The following sections give a summary of the performance test results, which includes highlights on throughput and latency, BizTalk Server performance, database and SQL Server performance, and network performance.
Throughput and Latency
The results show that in each configuration, decreasing the throughput (by decreasing the number of virtual users sending messages to BizTalk Server) improves latency. This relationship can be clearly shown from the results of test case 6. In that test case, 5, 7, and 8 virtual users were tested. The following figure shows the results:
Figure 24 Virtual users vs. throughput and latency
The relationship between throughput and latency is due to resource contention mainly in the MessageBox database. For a given configuration with fixed resource limits (especially CPU speed and disk I/O speed), more throughput means faster processing is needed to keep the same message latency, although if the MessageBox database computer CPU reaches its limits (or even just high utilization, for example, greater than 60 percent) or the SAN I/O starts to degrade (due to more I/O requests than it can handle and queuing if I/O starts to build up) then it will take more time to process and send messages and hence latency increases.

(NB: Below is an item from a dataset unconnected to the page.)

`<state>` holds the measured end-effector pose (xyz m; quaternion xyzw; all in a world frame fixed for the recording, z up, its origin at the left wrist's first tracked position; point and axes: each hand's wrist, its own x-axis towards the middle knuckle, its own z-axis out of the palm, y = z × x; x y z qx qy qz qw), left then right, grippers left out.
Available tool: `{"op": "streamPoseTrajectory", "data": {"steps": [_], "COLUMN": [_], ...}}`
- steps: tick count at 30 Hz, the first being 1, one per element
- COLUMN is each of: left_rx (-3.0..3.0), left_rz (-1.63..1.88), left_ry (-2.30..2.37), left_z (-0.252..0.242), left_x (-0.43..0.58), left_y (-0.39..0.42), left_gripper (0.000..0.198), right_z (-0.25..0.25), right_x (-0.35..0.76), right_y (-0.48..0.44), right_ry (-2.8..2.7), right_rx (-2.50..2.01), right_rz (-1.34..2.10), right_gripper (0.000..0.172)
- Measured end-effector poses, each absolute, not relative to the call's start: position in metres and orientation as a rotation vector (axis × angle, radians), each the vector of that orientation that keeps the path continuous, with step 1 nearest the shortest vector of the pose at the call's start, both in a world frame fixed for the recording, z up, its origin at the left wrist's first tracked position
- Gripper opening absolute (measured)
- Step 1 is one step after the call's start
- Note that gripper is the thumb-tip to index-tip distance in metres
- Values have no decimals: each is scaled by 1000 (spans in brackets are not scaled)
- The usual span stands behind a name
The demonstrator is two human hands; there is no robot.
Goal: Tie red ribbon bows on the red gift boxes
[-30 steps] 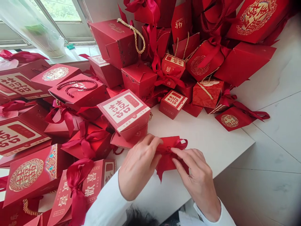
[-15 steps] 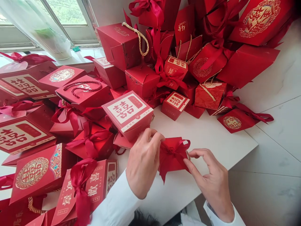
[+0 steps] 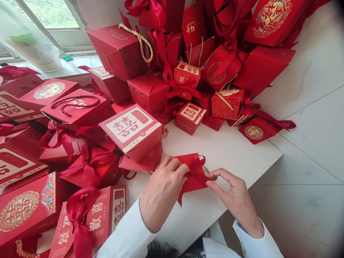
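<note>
Both hands work on a small flat red paper piece [image 3: 194, 175] with a red satin ribbon bow, lying at the table's edge. My left hand [image 3: 163, 188] grips its left side with thumb and fingers. My right hand [image 3: 231, 190] sits just to its right, thumb and forefinger curved together on a thin gold cord [image 3: 206, 170] that runs from under the bow. White sleeves cover both wrists. The bow's knot is partly hidden by the ribbon loops.
A large heap of red gift boxes and bags with gold cords and ribbons covers the white table [image 3: 231, 150], including a box with a white label [image 3: 131, 129] close to my left hand. The table's edge [image 3: 263, 172] drops to a tiled floor [image 3: 303, 211].
My right hand has moved off the bow, out to its right, and pinches the gold cord. The red piece has turned slightly. The whole view has shifted left.
</note>
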<state>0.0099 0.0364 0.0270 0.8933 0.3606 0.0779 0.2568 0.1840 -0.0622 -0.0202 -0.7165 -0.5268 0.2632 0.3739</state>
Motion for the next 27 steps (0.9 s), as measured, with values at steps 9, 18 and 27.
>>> {"op": "streamPoseTrajectory", "data": {"steps": [9, 18, 27], "left_rx": [2392, 2391, 2465], "left_rz": [326, 322, 68], "left_ry": [1029, 1034, 1170], "left_z": [14, 23, 37], "left_x": [17, 6, -19], "left_y": [37, 34, 40], "left_gripper": [12, 11, 19], "right_z": [-12, -7, -9], "right_x": [173, 178, 193], "right_y": [-64, -62, -31], "right_ry": [-1399, -1437, -1610], "right_rx": [-1924, -1899, -1653], "right_rz": [681, 713, 549], "right_gripper": [24, 22, 44]}}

Computers Running BizTalk Server
To prevent resource contention, isolate the tracking service and transport adapters onto separate hosts.
Although the computers running BizTalk Server should be fast enough for processing message receiving and sending by scaling up the receiving and sending servers (by using multi-fast CPU computers) the tests show that scaling out (by adding as many computers as needed) was more important, which can be explained as an effect of parallelism.
The best results were achieved with 7 computers running BizTalk Server (2 configured for receiving and sending messages and 5 configured for sending messages only).
The other important factor was the balance between the receiving servers and the sending servers. In BizTalk Server 2004, the receipt of messages is faster and less expensive than processing and sending messages.
Tests showed that with more than 2 computers running BizTalk Server receiving and fewer than 7 computers running BizTalk Server processing and sending, a backlog of messages waiting to be processed started to accumulate, causing a significant increase in message latency. In extreme cases, the message queue in the BizTalk Message Box database increased significantly, causing processing delays of 20 seconds or more.
The following figure shows how throughput and latency improved by increasing the number of sending servers from 4 to 7 with 2 receiving servers.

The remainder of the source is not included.